# Task item
Copy out all of the data exactly as it appears.
Records supplied START
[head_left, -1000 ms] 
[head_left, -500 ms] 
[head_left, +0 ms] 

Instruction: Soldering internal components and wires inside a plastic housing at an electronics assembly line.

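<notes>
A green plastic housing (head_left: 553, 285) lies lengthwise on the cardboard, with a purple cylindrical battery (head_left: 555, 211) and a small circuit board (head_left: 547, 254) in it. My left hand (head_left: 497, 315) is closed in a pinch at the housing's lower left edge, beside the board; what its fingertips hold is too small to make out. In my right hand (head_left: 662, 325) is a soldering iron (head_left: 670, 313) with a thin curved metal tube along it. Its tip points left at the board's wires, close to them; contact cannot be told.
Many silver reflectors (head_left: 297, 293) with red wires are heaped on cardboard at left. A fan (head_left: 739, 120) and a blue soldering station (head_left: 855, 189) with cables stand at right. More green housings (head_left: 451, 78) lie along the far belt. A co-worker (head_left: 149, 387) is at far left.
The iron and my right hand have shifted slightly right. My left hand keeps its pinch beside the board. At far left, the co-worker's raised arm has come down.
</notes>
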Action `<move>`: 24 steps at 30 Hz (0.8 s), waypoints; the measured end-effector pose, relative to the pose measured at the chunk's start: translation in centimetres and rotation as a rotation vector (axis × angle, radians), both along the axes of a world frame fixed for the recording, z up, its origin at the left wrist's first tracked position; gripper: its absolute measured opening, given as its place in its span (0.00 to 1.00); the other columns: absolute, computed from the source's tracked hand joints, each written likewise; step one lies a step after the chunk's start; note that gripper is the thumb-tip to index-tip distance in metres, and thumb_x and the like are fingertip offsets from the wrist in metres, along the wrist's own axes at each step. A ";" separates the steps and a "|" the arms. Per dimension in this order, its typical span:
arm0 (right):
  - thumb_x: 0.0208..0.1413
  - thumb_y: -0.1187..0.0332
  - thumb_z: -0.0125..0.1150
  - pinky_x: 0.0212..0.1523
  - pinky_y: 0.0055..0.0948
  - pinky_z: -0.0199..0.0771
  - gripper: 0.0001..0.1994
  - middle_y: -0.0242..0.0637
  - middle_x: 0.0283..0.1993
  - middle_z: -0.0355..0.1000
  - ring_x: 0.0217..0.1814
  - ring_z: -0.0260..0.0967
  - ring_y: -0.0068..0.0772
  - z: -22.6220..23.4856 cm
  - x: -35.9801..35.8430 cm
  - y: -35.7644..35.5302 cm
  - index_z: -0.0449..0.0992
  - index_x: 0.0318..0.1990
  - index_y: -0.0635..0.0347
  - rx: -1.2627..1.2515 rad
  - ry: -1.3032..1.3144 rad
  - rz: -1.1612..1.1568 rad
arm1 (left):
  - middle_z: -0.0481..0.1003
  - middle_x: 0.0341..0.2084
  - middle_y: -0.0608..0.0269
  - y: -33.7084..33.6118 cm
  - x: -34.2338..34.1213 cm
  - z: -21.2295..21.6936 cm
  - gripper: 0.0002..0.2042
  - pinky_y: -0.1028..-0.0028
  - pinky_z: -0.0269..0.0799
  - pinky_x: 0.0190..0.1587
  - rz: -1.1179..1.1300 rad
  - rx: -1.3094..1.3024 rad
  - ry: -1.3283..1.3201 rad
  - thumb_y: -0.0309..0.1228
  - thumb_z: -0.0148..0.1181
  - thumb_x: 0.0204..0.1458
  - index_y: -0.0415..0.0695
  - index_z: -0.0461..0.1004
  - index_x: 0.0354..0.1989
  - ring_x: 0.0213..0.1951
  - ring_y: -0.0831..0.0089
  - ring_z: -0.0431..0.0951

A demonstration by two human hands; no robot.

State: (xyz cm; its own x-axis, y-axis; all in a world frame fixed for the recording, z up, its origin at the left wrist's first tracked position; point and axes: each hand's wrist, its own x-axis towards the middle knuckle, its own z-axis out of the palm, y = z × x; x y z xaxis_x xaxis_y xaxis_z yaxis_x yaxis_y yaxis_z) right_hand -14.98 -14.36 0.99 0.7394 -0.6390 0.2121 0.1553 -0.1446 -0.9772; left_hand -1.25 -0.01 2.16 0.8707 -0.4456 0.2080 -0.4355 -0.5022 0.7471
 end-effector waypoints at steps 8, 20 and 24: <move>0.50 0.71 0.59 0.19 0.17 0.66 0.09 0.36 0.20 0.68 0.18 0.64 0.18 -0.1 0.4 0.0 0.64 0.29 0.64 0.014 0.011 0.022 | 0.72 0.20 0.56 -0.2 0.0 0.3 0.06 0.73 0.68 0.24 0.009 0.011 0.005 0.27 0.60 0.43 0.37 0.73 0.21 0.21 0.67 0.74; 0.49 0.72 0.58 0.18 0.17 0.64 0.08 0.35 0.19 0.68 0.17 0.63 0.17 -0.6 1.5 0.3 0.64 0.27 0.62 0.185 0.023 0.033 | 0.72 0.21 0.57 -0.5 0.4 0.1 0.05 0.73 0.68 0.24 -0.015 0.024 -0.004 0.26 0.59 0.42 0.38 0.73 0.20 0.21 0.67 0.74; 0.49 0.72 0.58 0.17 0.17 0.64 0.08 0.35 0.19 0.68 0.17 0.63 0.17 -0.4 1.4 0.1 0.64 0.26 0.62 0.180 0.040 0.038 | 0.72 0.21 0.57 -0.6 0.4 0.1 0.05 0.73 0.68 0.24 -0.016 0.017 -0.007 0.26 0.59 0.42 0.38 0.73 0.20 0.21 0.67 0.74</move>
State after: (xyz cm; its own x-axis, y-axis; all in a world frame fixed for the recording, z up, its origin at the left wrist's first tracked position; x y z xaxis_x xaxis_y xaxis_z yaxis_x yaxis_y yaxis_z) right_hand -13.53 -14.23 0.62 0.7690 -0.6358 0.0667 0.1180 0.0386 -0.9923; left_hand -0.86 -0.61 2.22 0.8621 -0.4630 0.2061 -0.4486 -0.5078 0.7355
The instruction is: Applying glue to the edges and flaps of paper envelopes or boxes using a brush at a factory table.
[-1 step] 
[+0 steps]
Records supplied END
# Answer area
[head_left, -1000 ms] 
[head_left, -500 ms] 
[head_left, +0 ms] 

Instruction: Soldering internal components and wires inside a plastic housing at an electronics assembly line.

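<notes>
A green plastic housing (head_left: 553, 285) lies lengthwise on the cardboard, with a purple cylindrical battery (head_left: 555, 211) and a small circuit board (head_left: 547, 254) in it. My left hand (head_left: 497, 315) is closed in a pinch at the housing's lower left edge, beside the board; what its fingertips hold is too small to make out. In my right hand (head_left: 662, 325) is a soldering iron (head_left: 670, 313) with a thin curved metal tube along it. Its tip points left at the board's wires, close to them; contact cannot be told.
Many silver reflectors (head_left: 297, 293) with red wires are heaped on cardboard at left. A fan (head_left: 739, 120) and a blue soldering station (head_left: 855, 189) with cables stand at right. More green housings (head_left: 451, 78) lie along the far belt. A co-worker (head_left: 149, 387) is at far left.
The iron and my right hand have shifted slightly right. My left hand keeps its pinch beside the board. At far left, the co-worker's raised arm has come down.
</notes>
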Action `<move>`: 24 steps at 30 Hz (0.8 s), waypoints; the measured end-effector pose, relative to the pose measured at the chunk's start: translation in centimetres and rotation as a rotation vector (axis × angle, radians), both along the axes of a world frame fixed for the recording, z up, its origin at the left wrist's first tracked position; gripper: its absolute measured opening, given as its place in its span (0.00 to 1.00); the other columns: absolute, computed from the source's tracked hand joints, each written likewise; step one lies a step after the chunk's start; note that gripper is the thumb-tip to index-tip distance in metres, and thumb_x and the like are fingertip offsets from the wrist in metres, along the wrist's own axes at each step. A ";" separates the steps and a "|" the arms. Per dimension in this order, its typical span:
arm0 (right):
  - thumb_x: 0.0208..0.1413
  - thumb_y: -0.1187..0.0332
  - thumb_z: -0.0125..0.1150
  - pinky_x: 0.0212..0.1523
  - pinky_y: 0.0055..0.0948
  - pinky_z: -0.0199..0.0771
  - gripper: 0.0001..0.1994
  - middle_y: -0.0242..0.0637
  - middle_x: 0.0283..0.1993
  - middle_z: -0.0355..0.1000
  - ring_x: 0.0217..0.1814
  - ring_z: -0.0260..0.0967
  - ring_y: -0.0068..0.0772
  - z: -22.6220..23.4856 cm
  - x: -35.9801..35.8430 cm
  - y: -35.7644..35.5302 cm
  - index_z: -0.0449..0.0992
  - index_x: 0.0318..0.1990
  - index_y: -0.0635..0.0347
  - rx: -1.2627..1.2515 rad
  - ry: -1.3032..1.3144 rad
  - rz: -1.1612..1.1568 rad
arm1 (left):
  - middle_z: -0.0481..0.1003
  - middle_x: 0.0341..0.2084
  - middle_y: -0.0608..0.0269
  - y: -33.7084..33.6118 cm
  - x: -34.2338..34.1213 cm
  - z: -21.2295..21.6936 cm
  - gripper: 0.0002..0.2042
  - pinky_y: -0.1028..-0.0028
  - pinky_z: -0.0269..0.0799
  - pinky_x: 0.0190..0.1587
  - rz: -1.1179..1.1300 rad
  - rx: -1.3094..1.3024 rad
  - ry: -1.3283..1.3201 rad
  - thumb_y: -0.0309..0.1228
  - thumb_z: -0.0148..0.1181
  - thumb_x: 0.0204..0.1458
  - index_y: -0.0415..0.0695
  - index_z: -0.0461..0.1004
  - index_x: 0.0354..0.1989
  - ring_x: 0.0213..0.1951
  - ring_y: -0.0831..0.0089
  - ring_z: -0.0431..0.0951

A demonstration by two human hands; no robot.

State: (xyz cm; its own x-axis, y-axis; all in a world frame fixed for the recording, z up, its origin at the left wrist's first tracked position; point and axes: each hand's wrist, its own x-axis towards the middle knuckle, its own z-axis out of the palm, y = z × x; x y z xaxis_x xaxis_y xaxis_z yaxis_x yaxis_y yaxis_z) right_hand -14.98 -14.36 0.99 0.7394 -0.6390 0.2121 0.1553 -0.1446 -0.9772; left_hand -1.25 -0.01 2.16 0.8707 -0.4456 0.2080 -0.4355 -0.5022 0.7471
 end-effector waypoints at steps 8, 20 and 24: <move>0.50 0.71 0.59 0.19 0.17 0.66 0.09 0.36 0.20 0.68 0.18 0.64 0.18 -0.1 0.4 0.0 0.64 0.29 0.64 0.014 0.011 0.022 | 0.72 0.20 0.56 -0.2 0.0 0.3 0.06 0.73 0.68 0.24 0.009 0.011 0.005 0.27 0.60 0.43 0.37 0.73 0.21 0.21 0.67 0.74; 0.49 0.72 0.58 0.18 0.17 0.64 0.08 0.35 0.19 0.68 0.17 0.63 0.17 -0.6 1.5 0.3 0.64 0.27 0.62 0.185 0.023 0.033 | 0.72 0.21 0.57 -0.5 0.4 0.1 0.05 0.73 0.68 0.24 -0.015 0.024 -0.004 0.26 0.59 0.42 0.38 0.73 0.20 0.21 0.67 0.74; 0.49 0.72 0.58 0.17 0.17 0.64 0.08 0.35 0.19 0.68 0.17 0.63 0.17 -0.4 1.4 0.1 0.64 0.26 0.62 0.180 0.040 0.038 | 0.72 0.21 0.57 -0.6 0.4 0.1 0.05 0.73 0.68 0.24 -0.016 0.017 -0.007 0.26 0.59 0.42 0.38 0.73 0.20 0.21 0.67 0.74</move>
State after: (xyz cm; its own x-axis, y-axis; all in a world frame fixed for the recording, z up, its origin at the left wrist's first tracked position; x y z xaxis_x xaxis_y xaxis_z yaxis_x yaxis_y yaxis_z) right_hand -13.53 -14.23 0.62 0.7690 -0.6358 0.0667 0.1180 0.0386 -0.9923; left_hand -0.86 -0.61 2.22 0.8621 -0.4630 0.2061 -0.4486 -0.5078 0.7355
The instruction is: Applying glue to the edges and flaps of paper envelopes or boxes using a brush at a factory table.
[-1 step] 
[+0 steps]

With that, the output is done.